Time-honored Rongchang pottery in China full of new vitality
By Wang Binlai, Chang Biluo, People’s Daily
Rongchang pottery, a famous traditional craft originated in Anfu subdistrict, Rongchang district, southwest China’s Chongqing municipality and dates back to the Han Dynasty (202 BC-220 AD), is brimming with fresh vigor.
With a history of over 2,000 years, Rongchang pottery has been acknowledged as one of the four most noted ceramic crafts in China, and has been listed among China’s national-level representative intangible cultural heritage (ICH) programs.
Today, visitors can see a shop making or selling Rongchang pottery every few steps they take in Antao tourist town, a characteristic town in Anfu subdistrict.
As the cultural heritage is known by more people, the studio of Lv Jicheng, an inheritor of Rongchang pottery at the district level, is often crowded with tourists. They have shown increasing interest in both Lv’s works and the techniques and steps in making Rongchang pottery.
Liang Xiancai, a national-level inheritor of Rongchang pottery, has spent his entire life working on the cultural heritage, which involves 24 production procedures, including selecting clay, making greenware, polishing, carving and glazing.
In the 1970s and 1980s, when Rongchang pottery witnessed booming business and was a pillar industry of Rongchang district, almost every household in Chongqing and its neighboring cities used pots and jars made through the craft of Rongchang pottery to store rice and vegetables or preserve pickles.
Meanwhile, ceramics produced in Rongchang district were also exported to Southeast Asia, Europe, Africa, Latin America and other regions, with the average annual export volume exceeding 100,000 pieces.
However, at the end of the 20th century, the once popular pickle jars fell flat on the market, as producers of Rongchang pottery failed to transform and upgrade their products timely when competitors rised and consumers’ tastes had also changed.
To break the stereotype of Rongchang pottery as pickle jars, craftsmen started to make innovations, and enrich the varieties of their products by shifting to artware, such as tea sets and vases.
At the same time, many young people have been attracted to the intangible cultural heritage, injecting fresh vitality into Rongchang pottery and bringing the traditional craft to more and more people. Guan Yongshuang, who runs a studio in a quiet yard in Rongchang district, is one of them.
After graduating from Sichuan Fine Arts Institute in Chongqing, Guan and his wife rented the yard to dedicate themselves to inheriting Rongchang pottery.
Over the past five years, they have innovated various ceramics that are different from traditional pottery products, such as small trays with orange skin-like patterns for washing brushes, life-like seedpods of lotus flowers, and plates made of both red and white clay.
Lv has hosted live-streaming shows to introduce pottery-related knowledge to netizens. “Rongchang pottery can be baked both in wood-fired kilns and electrical kilns, but the luster of the finished products made with the two kinds of kilns are different,” Lv said to his audience.

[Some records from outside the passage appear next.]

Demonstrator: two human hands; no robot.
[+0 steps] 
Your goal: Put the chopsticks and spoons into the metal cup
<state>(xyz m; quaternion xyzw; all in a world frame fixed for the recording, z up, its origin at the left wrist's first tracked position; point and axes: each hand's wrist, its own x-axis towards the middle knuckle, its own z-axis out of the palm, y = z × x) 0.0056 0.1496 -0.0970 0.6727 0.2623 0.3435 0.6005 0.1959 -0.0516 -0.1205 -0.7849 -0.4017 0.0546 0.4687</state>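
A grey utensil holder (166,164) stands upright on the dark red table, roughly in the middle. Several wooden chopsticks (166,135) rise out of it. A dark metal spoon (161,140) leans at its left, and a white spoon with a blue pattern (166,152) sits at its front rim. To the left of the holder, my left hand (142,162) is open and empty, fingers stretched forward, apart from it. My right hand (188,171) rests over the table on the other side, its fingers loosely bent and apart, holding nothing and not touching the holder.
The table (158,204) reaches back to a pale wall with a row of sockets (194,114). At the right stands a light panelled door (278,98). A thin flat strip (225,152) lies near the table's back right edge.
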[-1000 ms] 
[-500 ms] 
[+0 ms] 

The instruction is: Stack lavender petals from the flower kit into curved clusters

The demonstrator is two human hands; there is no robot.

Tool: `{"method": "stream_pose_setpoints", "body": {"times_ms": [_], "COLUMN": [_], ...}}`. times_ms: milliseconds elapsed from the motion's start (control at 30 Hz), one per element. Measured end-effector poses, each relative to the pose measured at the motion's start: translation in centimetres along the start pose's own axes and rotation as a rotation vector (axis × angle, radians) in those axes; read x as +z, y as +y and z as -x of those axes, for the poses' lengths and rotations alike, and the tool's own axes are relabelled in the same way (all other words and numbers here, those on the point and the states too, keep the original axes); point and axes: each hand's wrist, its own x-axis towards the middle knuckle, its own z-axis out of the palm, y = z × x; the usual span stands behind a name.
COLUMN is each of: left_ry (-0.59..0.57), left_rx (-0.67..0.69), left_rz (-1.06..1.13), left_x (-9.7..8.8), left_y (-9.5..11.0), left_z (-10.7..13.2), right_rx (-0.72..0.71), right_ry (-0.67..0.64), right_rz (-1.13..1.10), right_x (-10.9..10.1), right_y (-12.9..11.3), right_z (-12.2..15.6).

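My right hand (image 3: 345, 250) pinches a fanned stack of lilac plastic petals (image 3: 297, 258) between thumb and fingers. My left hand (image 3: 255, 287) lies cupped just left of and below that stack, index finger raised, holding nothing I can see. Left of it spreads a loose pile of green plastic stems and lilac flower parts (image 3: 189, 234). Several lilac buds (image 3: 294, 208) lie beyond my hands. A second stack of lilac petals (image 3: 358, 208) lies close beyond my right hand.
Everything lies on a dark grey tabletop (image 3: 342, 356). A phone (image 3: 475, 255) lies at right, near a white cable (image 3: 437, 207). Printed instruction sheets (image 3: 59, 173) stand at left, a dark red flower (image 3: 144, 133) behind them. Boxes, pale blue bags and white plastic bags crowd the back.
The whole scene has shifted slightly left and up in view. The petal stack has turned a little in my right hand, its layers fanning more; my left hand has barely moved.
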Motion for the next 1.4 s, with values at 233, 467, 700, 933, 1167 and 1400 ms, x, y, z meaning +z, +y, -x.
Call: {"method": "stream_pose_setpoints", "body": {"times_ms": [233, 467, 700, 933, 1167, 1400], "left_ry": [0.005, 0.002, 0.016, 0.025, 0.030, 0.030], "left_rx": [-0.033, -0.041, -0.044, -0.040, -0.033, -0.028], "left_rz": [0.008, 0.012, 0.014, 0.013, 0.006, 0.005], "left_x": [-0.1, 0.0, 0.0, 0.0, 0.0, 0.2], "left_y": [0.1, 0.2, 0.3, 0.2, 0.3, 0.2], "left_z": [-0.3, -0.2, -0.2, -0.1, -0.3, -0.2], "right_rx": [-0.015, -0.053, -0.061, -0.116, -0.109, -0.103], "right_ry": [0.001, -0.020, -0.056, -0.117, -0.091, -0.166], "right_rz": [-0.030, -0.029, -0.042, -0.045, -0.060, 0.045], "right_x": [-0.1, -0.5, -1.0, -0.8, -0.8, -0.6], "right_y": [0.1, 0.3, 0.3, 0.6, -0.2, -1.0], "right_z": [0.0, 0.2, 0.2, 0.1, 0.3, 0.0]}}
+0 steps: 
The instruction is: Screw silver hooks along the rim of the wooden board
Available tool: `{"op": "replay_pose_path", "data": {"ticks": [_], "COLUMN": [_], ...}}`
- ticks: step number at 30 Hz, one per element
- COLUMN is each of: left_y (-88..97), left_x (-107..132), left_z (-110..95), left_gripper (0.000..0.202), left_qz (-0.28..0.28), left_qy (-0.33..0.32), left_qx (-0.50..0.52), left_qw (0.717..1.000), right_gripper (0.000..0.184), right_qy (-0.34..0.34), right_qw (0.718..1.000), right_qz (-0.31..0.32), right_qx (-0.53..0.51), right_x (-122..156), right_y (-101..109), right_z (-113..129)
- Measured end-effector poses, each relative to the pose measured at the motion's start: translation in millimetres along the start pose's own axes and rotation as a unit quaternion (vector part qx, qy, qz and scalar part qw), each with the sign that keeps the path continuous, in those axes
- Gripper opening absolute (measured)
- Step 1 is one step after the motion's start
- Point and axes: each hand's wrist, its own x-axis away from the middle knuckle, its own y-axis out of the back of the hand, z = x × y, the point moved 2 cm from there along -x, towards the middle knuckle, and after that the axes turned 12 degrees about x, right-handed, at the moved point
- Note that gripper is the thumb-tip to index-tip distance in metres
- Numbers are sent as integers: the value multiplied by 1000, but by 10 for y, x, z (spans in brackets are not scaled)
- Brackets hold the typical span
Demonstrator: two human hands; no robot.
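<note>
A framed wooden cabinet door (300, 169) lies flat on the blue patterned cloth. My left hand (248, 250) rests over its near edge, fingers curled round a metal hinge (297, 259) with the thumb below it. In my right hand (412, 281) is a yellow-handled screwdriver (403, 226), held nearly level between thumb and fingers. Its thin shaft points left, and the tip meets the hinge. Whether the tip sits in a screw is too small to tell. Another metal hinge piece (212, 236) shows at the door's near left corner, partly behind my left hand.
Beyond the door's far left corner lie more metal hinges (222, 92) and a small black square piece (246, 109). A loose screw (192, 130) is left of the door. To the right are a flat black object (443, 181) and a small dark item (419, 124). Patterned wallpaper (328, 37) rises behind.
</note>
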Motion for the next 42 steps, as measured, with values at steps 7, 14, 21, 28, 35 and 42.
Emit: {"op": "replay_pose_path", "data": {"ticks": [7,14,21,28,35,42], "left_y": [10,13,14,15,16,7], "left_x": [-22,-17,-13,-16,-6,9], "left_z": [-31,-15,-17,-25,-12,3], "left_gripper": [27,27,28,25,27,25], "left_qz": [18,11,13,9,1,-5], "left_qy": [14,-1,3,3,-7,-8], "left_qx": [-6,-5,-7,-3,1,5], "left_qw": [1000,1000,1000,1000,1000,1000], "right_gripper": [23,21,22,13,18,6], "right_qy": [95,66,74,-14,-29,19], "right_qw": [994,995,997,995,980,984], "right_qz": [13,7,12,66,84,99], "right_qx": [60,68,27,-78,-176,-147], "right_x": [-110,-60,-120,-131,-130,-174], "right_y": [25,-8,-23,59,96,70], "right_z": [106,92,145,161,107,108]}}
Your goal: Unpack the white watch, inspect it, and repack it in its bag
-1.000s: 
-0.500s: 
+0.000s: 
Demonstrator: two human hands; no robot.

During the baking process, the heat and wood ashes would leave unique marks on unpainted clay pots, something that couldn’t be created through handwork, Lv added.
To help more people get to know Rongchang pottery, Rongchang district has shown via live-streaming the exact moment when freshly baked ceramic products are taken out of kilns, allowing netizens to appreciate carefully baked and elaborately designed ceramics, such as teapots, tea cups and vases.
While demonstrating the making of Rongchang pottery via live-streaming, craftsmen have refreshed the memory of people for the glorious history of the pottery and won likes and complimentary remarks from netizens.
On a site near the Antao tourist town, a cultural and creative pottery industrial park is gradually taking shape. It will serve as a practice base for students of colleges and universities, an extracurricular practice base for primary and middle school students, and a center where ceramic artists can make innovations.
With more than 70 high-tech enterprises settling in the ceramics industrial park in the high-tech industrial development zone of Rongchang district, the time-honored traditional craft have been brought closer to emerging technologies.
Pottery enterprises in Rongchang now see an annual output value of nearly 8 billion yuan (about $1.2 billion). Last year, the district was acknowledged as “the ceramic capital of western China” by the China National Light Industry Council.